A tweet from former Republican Congressman Joe Walsh blamed “Obama’s words & [Black Lives Matter]’s deeds” for getting cops killed, while Rep. Roger Williams (R-Tex.) issued a statement attributing the “spread of misinformation and constant instigation” of hostility between police and the communities they serve to prominent leaders like Pres. Obama.

Thursday night during his acceptance speech at the Republican National Convention, Donald Trump incorrectly reported a rise in the number of police officers killed in the line of duty, further fueling the false and inflammatory notion of a “war on cops.”

“The number of police officers killed in the line of duty has risen by almost 50 percent compared to this point last year,” Trump stated.

However, data released by the National Law Enforcement Officers Memorial Fund shows that this couldn’t be further from the truth. The organization, which tracks police shootings daily, found that the number of cops who died as of July 20 only increased slightly; 67 total fatalities compared to 62 during this same time last year. These numbers include deaths from a variety of causes, such as traffic fatalities, PBS News Hour reports.

The data also shows that police are statistically safer on America’s streets than they’ve been in decades. According to the Washington Post, intentional attacks on police officers are at historically low levels under Pres. Obama.

Statistics from the Officers Down Memorial Page indicates a downward trend in intentional police killings. For example, the average number of police officers intentionally killed during the Reagan years was 101; that number then fell to 90 under George H.W. Bush. The trend continued with Bill Clinton at an average of 81 intentional police killings, to 72 deaths per year under George Bush, according to the data.

The average number of police intentionally killed each year is at its lowest level yet under Pres. Obama, sitting at just 62 fatalities.

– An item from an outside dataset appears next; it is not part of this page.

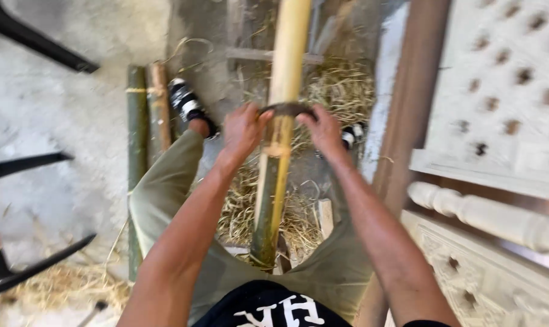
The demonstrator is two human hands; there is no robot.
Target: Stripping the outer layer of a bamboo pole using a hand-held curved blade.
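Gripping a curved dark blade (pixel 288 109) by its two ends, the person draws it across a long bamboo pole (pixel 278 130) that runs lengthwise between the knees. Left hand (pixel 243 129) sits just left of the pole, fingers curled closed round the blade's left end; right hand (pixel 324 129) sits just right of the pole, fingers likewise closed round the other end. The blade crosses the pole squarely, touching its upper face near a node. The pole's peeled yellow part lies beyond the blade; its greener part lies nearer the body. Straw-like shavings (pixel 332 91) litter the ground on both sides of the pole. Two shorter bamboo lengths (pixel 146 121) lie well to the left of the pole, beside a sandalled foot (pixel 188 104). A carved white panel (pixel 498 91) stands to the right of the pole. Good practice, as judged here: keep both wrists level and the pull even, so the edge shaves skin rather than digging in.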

The statistics are enough to silence fear mongering conservatives and throw a wrench in the idea that there’s a war on cops.

Since the fatal attacks on police in Dallas and Baton Rouge, Black Lives Matter has denounced the senseless killings, which were both carried out by African-American shooters. Activists in the movement have taken to the streets time and time again to bring attention to the deaths of Black women, men, and children at the hands of police. Thus, the objective isn’t a “war on cops,” but a call for an end to police brutality.

This fear of a non-existent war on cops has only caused police departments around the country to request more military-style equipment to handle “emergency situations,” such as the large protests spurred by the deaths of Alton Sterling and Philando Castile.

According to Reuters, the White House is planning to revisit a 2015 ban that blocked police forces from receiving riot gear, armored vehicles, and other military-grade equipment from the U.S. armed forces. The ban was imposed after public outcry and complaints over police in cities like Ferguson, Missouri who used military-grade riot gear and armored trucks to gain control of police brutality protests.

During a meeting last week, law enforcement leaders urged Obama to reinstate military equipment like helmets, grenade launchers, and tracked armored vehicles in order to ensure the safety of their officers during violent protests, the publication reports.

“The White House thought this kind of gear was intimidating to people, but they didn’t know the purpose it serves,” said Jim Pasco, executive director of the Fraternal Order of Police.

According to Pasco, Obama will request that White House chief legal counsel Neil Eggleston review the ban.